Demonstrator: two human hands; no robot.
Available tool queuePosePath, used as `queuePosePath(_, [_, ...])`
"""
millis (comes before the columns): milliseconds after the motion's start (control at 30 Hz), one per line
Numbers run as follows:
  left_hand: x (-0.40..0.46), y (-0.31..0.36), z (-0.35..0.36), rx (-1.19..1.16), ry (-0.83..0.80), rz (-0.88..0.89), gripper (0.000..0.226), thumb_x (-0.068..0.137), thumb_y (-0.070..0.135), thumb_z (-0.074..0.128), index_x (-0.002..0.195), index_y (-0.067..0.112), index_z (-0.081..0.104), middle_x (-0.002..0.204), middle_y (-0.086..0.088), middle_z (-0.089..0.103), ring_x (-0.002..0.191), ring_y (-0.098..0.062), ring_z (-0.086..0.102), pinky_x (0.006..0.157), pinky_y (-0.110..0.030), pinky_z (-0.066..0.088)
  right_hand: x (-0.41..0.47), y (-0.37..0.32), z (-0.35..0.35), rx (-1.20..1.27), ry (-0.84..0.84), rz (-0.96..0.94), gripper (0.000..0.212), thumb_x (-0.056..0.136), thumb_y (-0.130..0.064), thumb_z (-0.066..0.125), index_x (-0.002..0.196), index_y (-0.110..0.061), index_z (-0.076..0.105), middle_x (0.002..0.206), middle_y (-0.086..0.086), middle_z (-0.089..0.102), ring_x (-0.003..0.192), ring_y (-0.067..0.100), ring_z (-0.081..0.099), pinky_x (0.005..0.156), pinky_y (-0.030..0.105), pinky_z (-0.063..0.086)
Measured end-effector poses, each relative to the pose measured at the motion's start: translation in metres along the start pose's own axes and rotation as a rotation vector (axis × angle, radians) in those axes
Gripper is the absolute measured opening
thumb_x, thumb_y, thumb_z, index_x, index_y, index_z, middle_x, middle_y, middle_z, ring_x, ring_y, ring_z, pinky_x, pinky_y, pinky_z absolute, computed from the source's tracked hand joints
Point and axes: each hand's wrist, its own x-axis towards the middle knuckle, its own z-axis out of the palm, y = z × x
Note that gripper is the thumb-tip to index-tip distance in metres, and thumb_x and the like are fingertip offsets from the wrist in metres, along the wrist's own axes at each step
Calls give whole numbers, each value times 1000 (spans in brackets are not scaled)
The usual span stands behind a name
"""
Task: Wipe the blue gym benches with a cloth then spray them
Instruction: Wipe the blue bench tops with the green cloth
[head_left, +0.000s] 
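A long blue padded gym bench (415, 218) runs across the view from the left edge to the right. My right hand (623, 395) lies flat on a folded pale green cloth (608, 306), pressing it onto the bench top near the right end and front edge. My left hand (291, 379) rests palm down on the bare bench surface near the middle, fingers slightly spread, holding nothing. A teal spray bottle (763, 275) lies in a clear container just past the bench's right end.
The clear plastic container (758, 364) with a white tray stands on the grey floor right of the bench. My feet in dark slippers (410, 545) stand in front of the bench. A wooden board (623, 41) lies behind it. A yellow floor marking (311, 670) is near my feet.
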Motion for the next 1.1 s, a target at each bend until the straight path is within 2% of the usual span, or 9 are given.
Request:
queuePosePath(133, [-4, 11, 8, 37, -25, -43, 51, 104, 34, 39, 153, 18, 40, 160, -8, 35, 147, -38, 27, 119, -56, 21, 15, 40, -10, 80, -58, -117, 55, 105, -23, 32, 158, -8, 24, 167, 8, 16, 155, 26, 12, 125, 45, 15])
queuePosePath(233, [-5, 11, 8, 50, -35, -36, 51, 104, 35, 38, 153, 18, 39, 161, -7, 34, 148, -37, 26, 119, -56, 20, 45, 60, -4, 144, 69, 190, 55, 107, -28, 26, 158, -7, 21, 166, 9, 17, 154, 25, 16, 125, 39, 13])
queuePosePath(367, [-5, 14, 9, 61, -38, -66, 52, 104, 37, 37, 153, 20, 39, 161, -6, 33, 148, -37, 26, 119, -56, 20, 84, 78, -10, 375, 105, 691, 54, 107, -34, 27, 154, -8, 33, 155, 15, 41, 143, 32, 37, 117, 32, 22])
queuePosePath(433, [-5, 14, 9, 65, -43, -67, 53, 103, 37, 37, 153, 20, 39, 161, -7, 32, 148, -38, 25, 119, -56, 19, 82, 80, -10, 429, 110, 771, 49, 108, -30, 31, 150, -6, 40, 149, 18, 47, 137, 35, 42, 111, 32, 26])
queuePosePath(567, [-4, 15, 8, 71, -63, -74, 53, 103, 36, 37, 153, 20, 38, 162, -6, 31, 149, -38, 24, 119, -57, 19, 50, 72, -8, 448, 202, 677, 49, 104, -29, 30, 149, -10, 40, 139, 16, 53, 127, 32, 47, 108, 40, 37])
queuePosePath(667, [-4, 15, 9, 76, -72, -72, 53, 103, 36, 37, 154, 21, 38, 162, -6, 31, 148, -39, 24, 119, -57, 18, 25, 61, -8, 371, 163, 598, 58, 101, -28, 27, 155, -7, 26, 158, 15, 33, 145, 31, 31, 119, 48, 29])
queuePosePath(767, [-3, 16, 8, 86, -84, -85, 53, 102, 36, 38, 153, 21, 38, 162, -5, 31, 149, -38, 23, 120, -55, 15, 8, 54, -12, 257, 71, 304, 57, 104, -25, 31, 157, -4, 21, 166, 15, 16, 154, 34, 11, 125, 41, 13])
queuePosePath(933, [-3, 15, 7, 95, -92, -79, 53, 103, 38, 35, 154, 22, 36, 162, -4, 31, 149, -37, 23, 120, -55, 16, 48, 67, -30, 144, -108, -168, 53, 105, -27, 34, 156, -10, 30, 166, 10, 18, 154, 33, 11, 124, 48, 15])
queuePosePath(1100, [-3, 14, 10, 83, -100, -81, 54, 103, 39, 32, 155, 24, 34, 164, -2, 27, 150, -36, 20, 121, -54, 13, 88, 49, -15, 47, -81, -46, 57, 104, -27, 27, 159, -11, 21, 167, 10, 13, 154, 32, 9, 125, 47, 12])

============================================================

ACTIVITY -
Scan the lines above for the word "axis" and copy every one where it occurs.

SOLUTION -
Measured end-effector poses, each relative to the pose measured at the motion's start: translation in metres along the start pose's own axes and rotation as a rotation vector (axis × angle, radians) in those axes
Point and axes: each hand's wrist, its own x-axis towards the middle knuckle, its own z-axis out of the palm, y = z × x

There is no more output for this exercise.